- Nickname: “C.T”
- Born: January 16, 1924 Emporia, Virginia
- Died: December 9, 2003 (aged 79) Emporia, Virginia
- Allegiance: United States of America
- Branch: United States Navy
- Service years: 1943-1946
- Rank: Lieutenant
- Commands: Fighting 2 VF-2 VF-11 Air Group 2
- Conflicts: World War II Pacific War Philippines Campaign (1944–45); ;
- Awards: Distinguished Flying Cross (5) Air Medal

= Thomas Cato Tillar Sr. =

American naval aviator

Lieutenant Thomas Cato Tillar (January 16, 1924 - December 9, 2003) was an American naval aviator of the United States Navy who on September 12, 1944 by the words of President Roosevelt hastened the liberation of the Philippines and the final days of victory.

==Early life and education==

Thomas Cato Tillar was born in Emporia, Virginia to Benjamin Flournoy Tillar and Mable F. Cato.

Thomas enrolled in Virginia Polytechnic Institute in the fall of 1941 from Emporia, Virginia. He was in N Battery on the Upper Quad and was among those who became Private first class in his sophomore year in the Virginia Tech Corps of Cadets, an early sign of leadership recognition.

== World War II service ==

Enisgn Tillar volunteered for flight training and became a naval aviator in 1943. He would become one of 14 pilots who joined Bill Dean’s famed Fighting 2 aboard the carrier USS Hornet (CV-12) in September 1944. After completing his tour with VF-2, Tillar was transferred to VF-11 and finished his combat service in the Pacific as part of that squadron.

Just before dawn on September 12, 1944, he climbed into his F6F Hellcat and took off from the USS Hornet (CV-12). Air Group 2 was bombing an island of Cebu in the Philippines. Ensign Tillar became embroiled in a dogfight among three Japanese fighters, downing one of their planes before his plane was shot down. Tillar ditched the damaged aircraft and clamored aboard his life raft. He found himself about 600 yards from the small island of Apit, which was about 4 miles west of Leyte. Friendly Filipinos in outriggers retrieved him from the water. Once on shore, out of the crowd of 200 emerged a young man, Sosa, who offered to interpret. The people brought Tillar’s gear ashore and stored it in an American-built water tank. Once settled, Sosa surprised Tillar by showing him his Philippine Army papers. He had been captured by the Japanese and been imprisoned on Luzon, escaping 18 months earlier. Apit had become his hiding place.

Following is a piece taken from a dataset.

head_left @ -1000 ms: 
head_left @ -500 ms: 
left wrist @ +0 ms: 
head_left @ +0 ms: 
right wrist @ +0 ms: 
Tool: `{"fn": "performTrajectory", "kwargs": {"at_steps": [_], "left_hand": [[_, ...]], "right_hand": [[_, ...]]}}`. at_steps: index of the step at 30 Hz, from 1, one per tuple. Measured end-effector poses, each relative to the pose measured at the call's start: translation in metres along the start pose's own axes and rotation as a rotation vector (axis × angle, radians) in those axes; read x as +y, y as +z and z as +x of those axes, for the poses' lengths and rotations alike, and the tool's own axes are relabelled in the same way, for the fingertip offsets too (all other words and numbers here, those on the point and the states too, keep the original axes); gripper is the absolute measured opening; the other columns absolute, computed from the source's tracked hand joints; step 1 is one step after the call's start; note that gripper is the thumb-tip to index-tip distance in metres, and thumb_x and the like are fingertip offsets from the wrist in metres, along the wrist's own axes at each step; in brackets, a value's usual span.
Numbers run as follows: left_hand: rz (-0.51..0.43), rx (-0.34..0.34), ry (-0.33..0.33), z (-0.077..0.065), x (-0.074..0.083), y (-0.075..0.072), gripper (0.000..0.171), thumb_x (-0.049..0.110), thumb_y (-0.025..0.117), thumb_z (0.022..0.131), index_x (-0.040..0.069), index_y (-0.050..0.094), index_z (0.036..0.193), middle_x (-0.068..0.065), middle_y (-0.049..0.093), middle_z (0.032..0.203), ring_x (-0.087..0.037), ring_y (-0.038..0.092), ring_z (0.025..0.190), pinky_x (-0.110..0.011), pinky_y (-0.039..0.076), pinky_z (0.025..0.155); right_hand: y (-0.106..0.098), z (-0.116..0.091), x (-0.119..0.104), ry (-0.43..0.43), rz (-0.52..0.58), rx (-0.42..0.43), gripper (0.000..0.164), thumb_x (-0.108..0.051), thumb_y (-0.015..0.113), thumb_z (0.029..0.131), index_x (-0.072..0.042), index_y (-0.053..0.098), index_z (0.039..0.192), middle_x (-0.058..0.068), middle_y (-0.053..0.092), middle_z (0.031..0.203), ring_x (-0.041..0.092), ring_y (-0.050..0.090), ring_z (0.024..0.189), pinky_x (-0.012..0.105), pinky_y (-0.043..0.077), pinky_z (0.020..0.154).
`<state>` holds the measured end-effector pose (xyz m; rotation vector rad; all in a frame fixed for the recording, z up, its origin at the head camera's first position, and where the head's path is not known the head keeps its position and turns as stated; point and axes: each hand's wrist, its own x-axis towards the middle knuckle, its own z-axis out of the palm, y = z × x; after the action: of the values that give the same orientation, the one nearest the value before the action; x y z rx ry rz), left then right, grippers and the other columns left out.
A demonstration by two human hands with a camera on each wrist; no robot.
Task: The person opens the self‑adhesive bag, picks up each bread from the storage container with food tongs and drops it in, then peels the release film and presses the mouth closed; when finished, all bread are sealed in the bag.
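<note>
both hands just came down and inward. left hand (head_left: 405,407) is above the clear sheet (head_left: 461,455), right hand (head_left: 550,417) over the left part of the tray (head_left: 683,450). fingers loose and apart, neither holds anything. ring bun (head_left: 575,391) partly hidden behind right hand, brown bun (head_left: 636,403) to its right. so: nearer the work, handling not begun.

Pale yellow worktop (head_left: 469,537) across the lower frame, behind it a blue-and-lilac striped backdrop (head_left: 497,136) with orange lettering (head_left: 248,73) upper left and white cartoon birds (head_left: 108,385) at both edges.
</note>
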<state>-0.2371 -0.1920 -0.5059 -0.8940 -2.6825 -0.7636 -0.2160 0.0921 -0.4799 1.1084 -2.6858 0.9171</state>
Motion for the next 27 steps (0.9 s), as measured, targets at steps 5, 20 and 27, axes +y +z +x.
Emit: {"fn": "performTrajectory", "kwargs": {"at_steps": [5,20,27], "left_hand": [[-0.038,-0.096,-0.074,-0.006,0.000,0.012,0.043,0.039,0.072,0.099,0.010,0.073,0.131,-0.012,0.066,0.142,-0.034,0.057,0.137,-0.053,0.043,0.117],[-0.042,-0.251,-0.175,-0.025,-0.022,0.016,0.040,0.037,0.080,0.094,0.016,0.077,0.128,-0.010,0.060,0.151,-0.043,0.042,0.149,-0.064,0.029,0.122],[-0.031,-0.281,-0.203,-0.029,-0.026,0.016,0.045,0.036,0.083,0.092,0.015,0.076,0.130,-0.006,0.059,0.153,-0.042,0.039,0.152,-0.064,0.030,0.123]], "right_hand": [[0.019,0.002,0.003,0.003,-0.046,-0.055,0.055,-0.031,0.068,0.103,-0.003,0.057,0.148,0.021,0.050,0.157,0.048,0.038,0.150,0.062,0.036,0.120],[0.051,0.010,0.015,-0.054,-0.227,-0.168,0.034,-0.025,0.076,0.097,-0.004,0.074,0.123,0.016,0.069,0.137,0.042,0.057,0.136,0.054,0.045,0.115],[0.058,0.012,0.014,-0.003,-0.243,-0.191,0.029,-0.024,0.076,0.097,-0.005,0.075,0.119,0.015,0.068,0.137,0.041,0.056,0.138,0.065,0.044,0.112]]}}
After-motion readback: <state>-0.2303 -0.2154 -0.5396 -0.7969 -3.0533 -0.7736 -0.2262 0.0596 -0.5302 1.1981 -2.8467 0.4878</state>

The local chief and his wife were most hospitable, offering a meal of fish, rice, and a dozen raw eggs. About 3 pm, aircraft engines were heard overhead. Tillar signaled with his mirror but the planes did not acknowledge him. A short time later, F6Fs flew over low and slow. At the same time, an outrigger came ashore carrying a lieutenant in the Filipino guerillas. He told Tillar that he welcomed the presence of the American carriers in the area and asked for supplies. Tillar asked the officer about the number of Japanese soldiers on the large neighboring islands. He reported 15,000 on Cebu and none on Leyte. Almost immediately after securing this information, a seaplane touched down. Tillar rafted out to the rescue seaplane and was picked up by pilot Mike Spinelli.

They returned to the cruiser USS Wichita (CA-45), where Tillar was interviewed by Admiral Turner Joy. The Admiral was very interested in the information, which suggested surprisingly little Japanese troop strength in the Central Philippines.

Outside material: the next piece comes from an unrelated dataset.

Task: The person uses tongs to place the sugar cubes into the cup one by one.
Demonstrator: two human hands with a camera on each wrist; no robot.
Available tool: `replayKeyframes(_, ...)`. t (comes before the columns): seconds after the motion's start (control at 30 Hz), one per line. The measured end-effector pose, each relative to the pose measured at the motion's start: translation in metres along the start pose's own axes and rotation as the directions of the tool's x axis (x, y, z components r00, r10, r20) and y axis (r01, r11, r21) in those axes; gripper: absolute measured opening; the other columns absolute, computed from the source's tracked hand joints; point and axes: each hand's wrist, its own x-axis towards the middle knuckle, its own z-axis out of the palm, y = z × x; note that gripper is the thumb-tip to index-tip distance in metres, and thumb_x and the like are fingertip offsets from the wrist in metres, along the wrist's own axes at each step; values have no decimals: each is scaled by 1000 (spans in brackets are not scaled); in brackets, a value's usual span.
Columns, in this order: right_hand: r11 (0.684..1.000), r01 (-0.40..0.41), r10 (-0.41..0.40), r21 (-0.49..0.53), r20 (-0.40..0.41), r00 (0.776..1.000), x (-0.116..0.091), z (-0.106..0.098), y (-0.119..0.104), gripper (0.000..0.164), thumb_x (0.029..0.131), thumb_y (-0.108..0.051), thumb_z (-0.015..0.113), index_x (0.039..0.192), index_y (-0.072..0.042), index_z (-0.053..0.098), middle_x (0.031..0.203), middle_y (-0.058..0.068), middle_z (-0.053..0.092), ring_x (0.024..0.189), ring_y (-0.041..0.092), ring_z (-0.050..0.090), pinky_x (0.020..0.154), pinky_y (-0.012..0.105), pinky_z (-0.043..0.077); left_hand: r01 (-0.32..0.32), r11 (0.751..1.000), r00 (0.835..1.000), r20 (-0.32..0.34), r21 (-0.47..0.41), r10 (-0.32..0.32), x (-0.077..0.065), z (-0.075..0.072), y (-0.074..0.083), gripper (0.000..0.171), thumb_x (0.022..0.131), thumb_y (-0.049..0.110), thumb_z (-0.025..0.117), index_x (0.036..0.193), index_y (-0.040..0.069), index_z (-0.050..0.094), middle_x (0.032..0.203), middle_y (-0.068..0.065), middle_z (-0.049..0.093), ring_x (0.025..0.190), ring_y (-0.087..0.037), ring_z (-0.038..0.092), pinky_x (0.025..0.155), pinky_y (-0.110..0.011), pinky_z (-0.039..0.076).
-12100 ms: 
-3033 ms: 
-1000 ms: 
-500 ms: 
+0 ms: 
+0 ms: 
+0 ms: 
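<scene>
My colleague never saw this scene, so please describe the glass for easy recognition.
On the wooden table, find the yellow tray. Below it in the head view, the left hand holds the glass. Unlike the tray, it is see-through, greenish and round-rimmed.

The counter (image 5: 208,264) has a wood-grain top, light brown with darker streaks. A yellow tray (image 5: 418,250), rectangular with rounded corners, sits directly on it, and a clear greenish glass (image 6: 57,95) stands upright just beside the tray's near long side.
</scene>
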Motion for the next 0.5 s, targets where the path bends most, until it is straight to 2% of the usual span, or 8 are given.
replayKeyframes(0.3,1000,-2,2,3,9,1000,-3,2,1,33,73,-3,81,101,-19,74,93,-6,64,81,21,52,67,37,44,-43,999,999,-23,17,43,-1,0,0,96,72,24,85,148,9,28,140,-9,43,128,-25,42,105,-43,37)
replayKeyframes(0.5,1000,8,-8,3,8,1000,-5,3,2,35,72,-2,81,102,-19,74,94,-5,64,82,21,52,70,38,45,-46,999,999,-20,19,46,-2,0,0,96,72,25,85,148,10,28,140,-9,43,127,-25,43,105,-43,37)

Admiral Turner Joy sent the information to Admiral William Halsey Jr. By the next day, September 13, Admiral Halsey recommended that the proposed invasion of Yap and Mindanao be canceled in favor of a direct strike on Leyte, which was much closer to Manila and Tokyo. With General MacArthur ’s concurrence, Halsey’s bold new plan went up the chain to General Marshall, President Franklin D. Roosevelt, and other top Allied planners. Two months earlier than originally planned, American soldiers waded ashore onto Leyte.

During his service, Tillar was awarded the Distinguished Flying Cross and five Air Medals.

== After the War ==

Upon his release from the service, he re-enrolled in Virginia Polytechnic Institute to complete his degree. He enrolled in the industrial engineering and organization research. He became a member of the German Club in the fall of 1946 and participated actively in its reactivation program on campus. He graduated in June 1948 and returned to Emporia to take over the family business started by his great-grandfather.

== Marriage and family ==

Thomas married his longtime sweetheart from Willian and Mary, Ruth Weimer, in June 1946. He and Ruth W. Tillar had two children, Thomas Cato Tillar Jr., and Elizabeth Tillar.

== Death ==

He was laid to rest in Emporia, Virginia on December 9, 2003.